The Informatician: Blog by Umar Ruhi: 2008

Monday, December 29, 2008

Exploring Mashups – Part III: A Geo-coded Mashup using Dapper, Yahoo Pipes & Google Maps

This is the third installment in my series of tutorials on building mashups using tools such as dapper for data mapping, and yahoo! pipes for data processing.

Sunday, December 14, 2008

Playing with Mashups - Part II : Integrating Dapper with Popfly

Update: The Popfly site was discontinued in August 2009, and this article is only been keep for archival purposes.

This blog post follows from a previous one where I experimented and mulled over the functions provided by the content mapping and mashup functionality provided by Dapper. In my first trial run, I created a mashup for an online discussion forum in which I participate on a regular basis.
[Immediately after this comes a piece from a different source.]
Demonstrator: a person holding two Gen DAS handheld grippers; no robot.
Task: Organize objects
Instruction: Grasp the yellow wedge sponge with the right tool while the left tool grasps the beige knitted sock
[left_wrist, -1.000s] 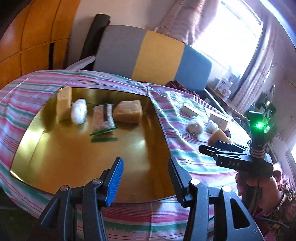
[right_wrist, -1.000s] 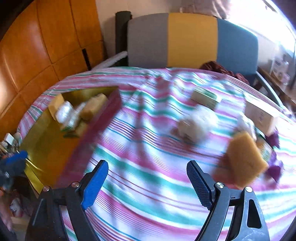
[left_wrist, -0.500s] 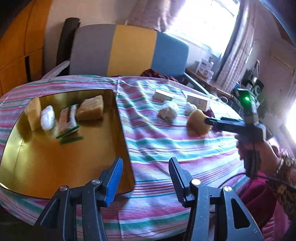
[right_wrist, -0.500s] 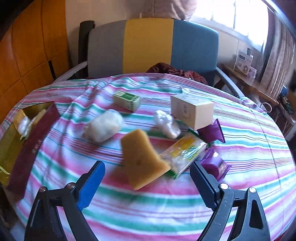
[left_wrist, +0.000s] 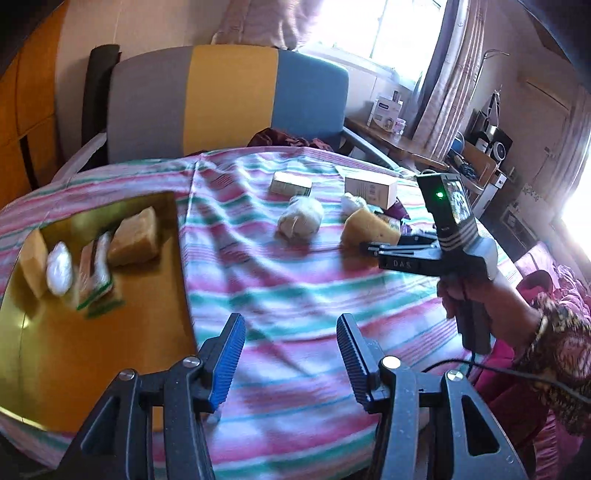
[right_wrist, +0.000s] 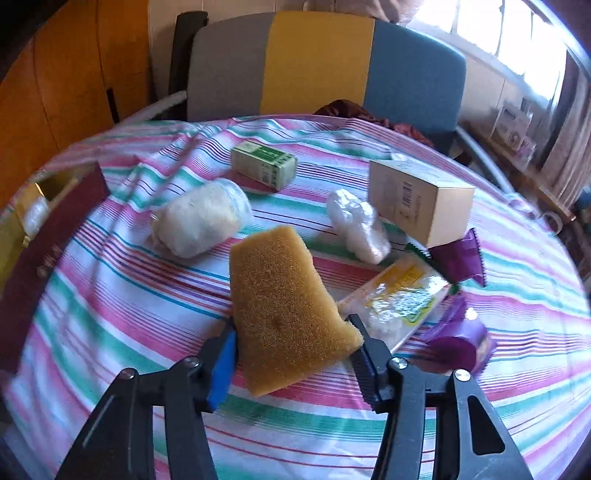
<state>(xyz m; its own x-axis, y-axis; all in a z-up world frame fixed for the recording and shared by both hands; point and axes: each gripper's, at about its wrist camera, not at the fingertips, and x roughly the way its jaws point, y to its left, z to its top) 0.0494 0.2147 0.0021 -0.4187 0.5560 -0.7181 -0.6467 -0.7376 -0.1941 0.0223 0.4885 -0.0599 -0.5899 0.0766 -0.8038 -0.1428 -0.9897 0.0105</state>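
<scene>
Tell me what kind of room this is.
Most likely a lived-in home room: a table under a striped tablecloth, an upholstered armchair behind it, and a curtained window beside cluttered shelves.

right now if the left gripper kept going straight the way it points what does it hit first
Most likely the bare striped tablecloth ahead of the left gripper, just right of the gold tray. Nothing lies between its open fingers. The white wrapped bundle sits farther along, though depth is hard to judge.
</scene>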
The mashup was pretty simple – yet, it was the result of composing several dapps together in an iterative manner using a variety of information output formats. In this post, I am summarizing how I was able to take the final dapp that was created in part 1, and use it as an input to Microsoft’s Popfly mashup creator.

The data flow schematic and the popfly screenshot below reveal the configuration between the dapp and the popfly mashup. What’s happening here is that the dapp is used to output an RSS feed which is then captured by the RSS block in popfly. The specific items from the RSS feed are then rendered as a table.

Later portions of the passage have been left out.